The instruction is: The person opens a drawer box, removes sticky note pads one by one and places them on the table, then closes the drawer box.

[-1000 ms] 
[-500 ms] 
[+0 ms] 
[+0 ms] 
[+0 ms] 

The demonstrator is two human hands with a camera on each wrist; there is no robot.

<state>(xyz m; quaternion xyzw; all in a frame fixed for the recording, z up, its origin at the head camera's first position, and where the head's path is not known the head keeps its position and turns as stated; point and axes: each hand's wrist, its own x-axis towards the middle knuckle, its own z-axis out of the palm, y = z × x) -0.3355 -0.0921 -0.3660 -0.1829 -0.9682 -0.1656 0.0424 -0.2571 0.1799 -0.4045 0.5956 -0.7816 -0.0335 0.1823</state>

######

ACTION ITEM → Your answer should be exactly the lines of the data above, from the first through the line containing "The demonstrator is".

EXPECTED ANSWER →
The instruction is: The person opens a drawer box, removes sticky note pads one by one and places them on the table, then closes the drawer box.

[-1000 ms] 
[-500 ms] 
[+0 ms] 
[+0 ms] 
[+0 ms] 

The demonstrator is two human hands with a camera on each wrist; there is no robot.

The answer requires nothing further.